Segment Start: Data excerpt

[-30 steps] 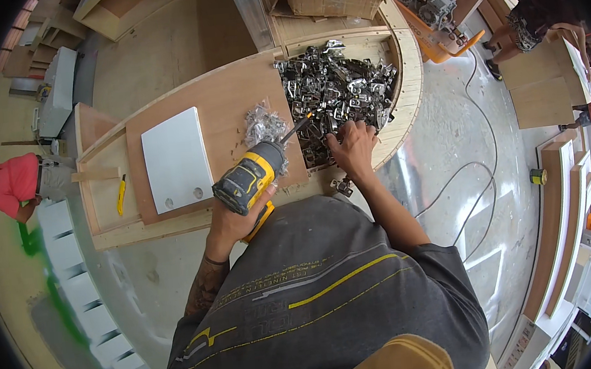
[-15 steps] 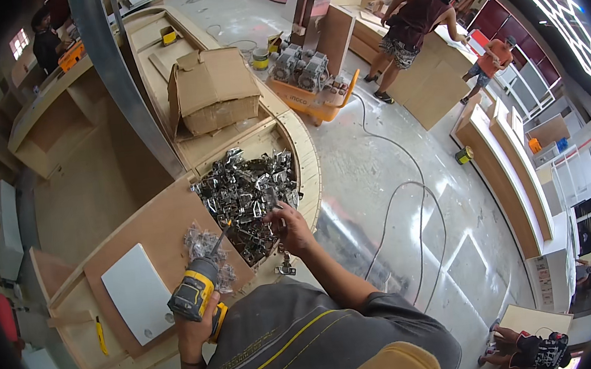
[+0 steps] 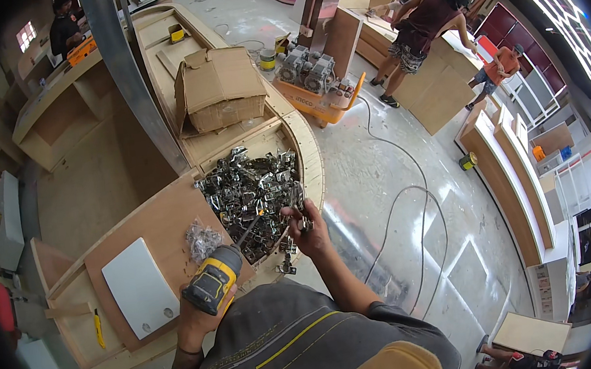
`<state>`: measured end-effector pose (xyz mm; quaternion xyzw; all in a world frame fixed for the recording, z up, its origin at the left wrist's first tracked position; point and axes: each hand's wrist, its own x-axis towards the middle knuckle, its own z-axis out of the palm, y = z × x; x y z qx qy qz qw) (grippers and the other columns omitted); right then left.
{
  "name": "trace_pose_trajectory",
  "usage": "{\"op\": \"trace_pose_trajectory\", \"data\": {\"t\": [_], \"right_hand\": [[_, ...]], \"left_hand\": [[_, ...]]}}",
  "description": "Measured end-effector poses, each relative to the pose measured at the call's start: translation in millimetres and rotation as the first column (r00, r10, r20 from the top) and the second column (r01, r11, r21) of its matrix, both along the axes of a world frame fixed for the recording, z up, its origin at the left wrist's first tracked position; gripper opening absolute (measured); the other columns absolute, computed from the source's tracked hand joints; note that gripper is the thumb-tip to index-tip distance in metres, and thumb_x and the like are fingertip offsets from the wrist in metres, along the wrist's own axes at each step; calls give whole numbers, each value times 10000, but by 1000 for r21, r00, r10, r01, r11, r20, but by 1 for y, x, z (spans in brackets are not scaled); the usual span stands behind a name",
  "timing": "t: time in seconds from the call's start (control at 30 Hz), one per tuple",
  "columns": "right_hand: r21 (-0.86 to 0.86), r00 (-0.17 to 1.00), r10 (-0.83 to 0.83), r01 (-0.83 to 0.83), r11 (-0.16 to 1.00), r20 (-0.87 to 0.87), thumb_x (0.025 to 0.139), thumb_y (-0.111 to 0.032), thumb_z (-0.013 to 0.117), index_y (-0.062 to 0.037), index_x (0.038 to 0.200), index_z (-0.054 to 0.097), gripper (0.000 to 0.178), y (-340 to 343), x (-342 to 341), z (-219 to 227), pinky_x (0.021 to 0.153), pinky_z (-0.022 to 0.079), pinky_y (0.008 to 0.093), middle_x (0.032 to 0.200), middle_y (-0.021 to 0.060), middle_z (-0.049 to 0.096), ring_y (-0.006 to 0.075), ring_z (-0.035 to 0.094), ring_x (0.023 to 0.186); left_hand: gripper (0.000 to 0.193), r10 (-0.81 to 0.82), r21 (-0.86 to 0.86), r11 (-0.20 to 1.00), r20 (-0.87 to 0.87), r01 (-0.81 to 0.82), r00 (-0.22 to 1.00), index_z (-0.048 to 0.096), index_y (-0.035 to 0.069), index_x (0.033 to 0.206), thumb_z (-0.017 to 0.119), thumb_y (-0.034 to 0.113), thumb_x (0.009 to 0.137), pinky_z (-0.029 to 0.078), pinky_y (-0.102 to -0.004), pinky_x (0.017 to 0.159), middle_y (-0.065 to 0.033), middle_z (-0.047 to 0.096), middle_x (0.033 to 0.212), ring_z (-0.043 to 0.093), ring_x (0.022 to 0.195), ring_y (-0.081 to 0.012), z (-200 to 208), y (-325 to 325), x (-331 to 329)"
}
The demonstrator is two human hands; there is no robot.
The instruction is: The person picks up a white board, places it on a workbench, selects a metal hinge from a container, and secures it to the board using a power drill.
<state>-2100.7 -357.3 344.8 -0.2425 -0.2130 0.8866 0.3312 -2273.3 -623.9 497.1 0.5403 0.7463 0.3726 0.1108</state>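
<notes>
- Workshop with a pale polished floor, a black cable looping across it, and curved wooden units along the right side
- Long curved wooden bench runs up the middle; its rounded edge borders open floor to the right
- One brown cardboard box, flaps partly open, sits on the bench beyond the hardware
- One heap of shiny metal hinges fills a recess in the bench, too many to count
- One small clear bag of screws lies on the board just left of the heap
- One white rectangular panel lies flat on the brown board, near the left hand
- Left hand is wrapped around the grip of a yellow and black drill, bit pointing toward the heap
- Right hand pinches one hinge at the near edge of the heap
- One orange cart carrying grey motors stands on the floor beside the bench
- Two people bend over a board at the upper right, well apart; a third stands at the far upper left
</notes>
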Motion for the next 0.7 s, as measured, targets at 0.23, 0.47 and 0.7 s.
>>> {"op": "trace_pose_trajectory", "data": {"t": [0.23,0.47,0.7], "right_hand": [[-75,995,-98,100,992,34,1064,-422,497,-107,1081,628,342,11,-2,-2,761,534,367,814,74,696,185,626,722],[-246,941,16,-105,964,-337,1090,-379,415,-48,1268,588,414,13,0,15,724,497,325,1386,204,625,158,580,701],[-269,919,-105,-1,963,-380,1061,-319,553,-40,1405,532,444,26,4,14,921,552,388,1158,78,739,227,682,929]], "left_hand": [[204,-21,-11,1000,56,22,998,740,58,870,816,245,846,570,-389,645,-107,747,803,734,711,-278,7,11,6],[189,21,2,1000,106,-22,994,735,47,858,823,214,839,585,-384,653,-107,748,791,742,709,-269,11,21,17],[177,4,-24,1000,87,-2,996,734,51,851,819,206,839,580,-384,646,-104,748,791,739,704,-268,17,31,21]]}}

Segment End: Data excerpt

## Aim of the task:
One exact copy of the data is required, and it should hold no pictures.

## Result below:
[-30 steps] 
[-15 steps] 
[+0 steps] 
`<state>`: measured end-effector pose (xyz mm; quaternion xyzw; all in a world frame fixed for the recording, z up, its origin at the left wrist's first tracked position; point and axes: each hand's wrist, its own x-axis towards the middle knuckle, its own z-axis out of the palm, y = z × x; x y z qx qy qz qw) (grippers and the other columns omitted); right then left.
{
  "name": "trace_pose_trajectory",
  "usage": "{\"op\": \"trace_pose_trajectory\", \"data\": {\"t\": [_], \"right_hand\": [[_, ...]], \"left_hand\": [[_, ...]]}}",
  "description": "Measured end-effector poses, each relative to the pose measured at the call's start: translation in millimetres and rotation as the first column (r00, r10, r20 from the top) and the second column (r01, r11, r21) of its matrix, both along the axes of a world frame fixed for the recording, z up, its origin at the left wrist's first tracked position; gripper opening absolute (measured); the other columns absolute, computed from the source's tracked hand joints; note that gripper is the thumb-tip to index-tip distance in metres, and thumb_x and the like are fingertip offsets from the wrist in metres, along the wrist's own axes at each step; calls give whole numbers, each value times 10000, but by 1000 for r21, r00, r10, r01, r11, r20, but by 1 for y, x, z (spans in brackets are not scaled); the usual span stands behind a name",
  "timing": "t: time in seconds from the call's start (control at 30 Hz), one per tuple",
  "columns": "right_hand: r21 (-0.86 to 0.86), r00 (-0.17 to 1.00), r10 (-0.83 to 0.83), r01 (-0.83 to 0.83), r11 (-0.16 to 1.00), r20 (-0.87 to 0.87), thumb_x (0.025 to 0.139), thumb_y (-0.111 to 0.032), thumb_z (-0.013 to 0.117), index_y (-0.062 to 0.037), index_x (0.038 to 0.200), index_z (-0.054 to 0.097), gripper (0.000 to 0.178), y (-340 to 343), x (-342 to 341), z (-219 to 227), pinky_x (0.021 to 0.153), pinky_z (-0.022 to 0.079), pinky_y (0.008 to 0.093), middle_x (0.032 to 0.200), middle_y (-0.021 to 0.060), middle_z (-0.049 to 0.096), ring_y (-0.006 to 0.075), ring_z (-0.035 to 0.094), ring_x (0.023 to 0.186); left_hand: gripper (0.000 to 0.193), r10 (-0.81 to 0.82), r21 (-0.86 to 0.86), r11 (-0.20 to 1.00), r20 (-0.87 to 0.87), r01 (-0.81 to 0.82), r00 (-0.22 to 1.00), index_z (-0.048 to 0.096), index_y (-0.035 to 0.069), index_x (0.033 to 0.206), thumb_z (-0.017 to 0.119), thumb_y (-0.034 to 0.113), thumb_x (0.009 to 0.137), pinky_z (-0.029 to 0.078), pinky_y (-0.102 to -0.004), pinky_x (0.017 to 0.159), middle_y (-0.065 to 0.033), middle_z (-0.047 to 0.096), middle_x (0.033 to 0.212), ring_z (-0.043 to 0.093), ring_x (0.022 to 0.195), ring_y (-0.081 to 0.012), z (-200 to 208), y (-325 to 325), x (-331 to 329)"
}
The demonstrator is two human hands; there is no robot.
The instruction is: The person picks up a white board, places it on a workbench, selects a metal hinge from a container, and secures it to the board using a power drill.
<state>-2100.7 -357.3 344.8 -0.2425 -0.2130 0.8866 0.3312 -2273.3 -623.9 497.1 0.5403 0.7463 0.3726 0.1108</state>
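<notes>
- Workshop with a pale polished floor, a black cable looping across it, and curved wooden units along the right side
- Long curved wooden bench runs up the middle; its rounded edge borders open floor to the right
- One brown cardboard box, flaps partly open, sits on the bench beyond the hardware
- One heap of shiny metal hinges fills a recess in the bench, too many to count
- One small clear bag of screws lies on the board just left of the heap
- One white rectangular panel lies flat on the brown board, near the left hand
- Left hand is wrapped around the grip of a yellow and black drill, bit pointing toward the heap
- Right hand pinches one hinge at the near edge of the heap
- One orange cart carrying grey motors stands on the floor beside the bench
- Two people bend over a board at the upper right, well apart; a third stands at the far upper left
</notes>
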Motion for the next 0.7 s, as measured, targets at 0.23, 0.47 and 0.7 s.
>>> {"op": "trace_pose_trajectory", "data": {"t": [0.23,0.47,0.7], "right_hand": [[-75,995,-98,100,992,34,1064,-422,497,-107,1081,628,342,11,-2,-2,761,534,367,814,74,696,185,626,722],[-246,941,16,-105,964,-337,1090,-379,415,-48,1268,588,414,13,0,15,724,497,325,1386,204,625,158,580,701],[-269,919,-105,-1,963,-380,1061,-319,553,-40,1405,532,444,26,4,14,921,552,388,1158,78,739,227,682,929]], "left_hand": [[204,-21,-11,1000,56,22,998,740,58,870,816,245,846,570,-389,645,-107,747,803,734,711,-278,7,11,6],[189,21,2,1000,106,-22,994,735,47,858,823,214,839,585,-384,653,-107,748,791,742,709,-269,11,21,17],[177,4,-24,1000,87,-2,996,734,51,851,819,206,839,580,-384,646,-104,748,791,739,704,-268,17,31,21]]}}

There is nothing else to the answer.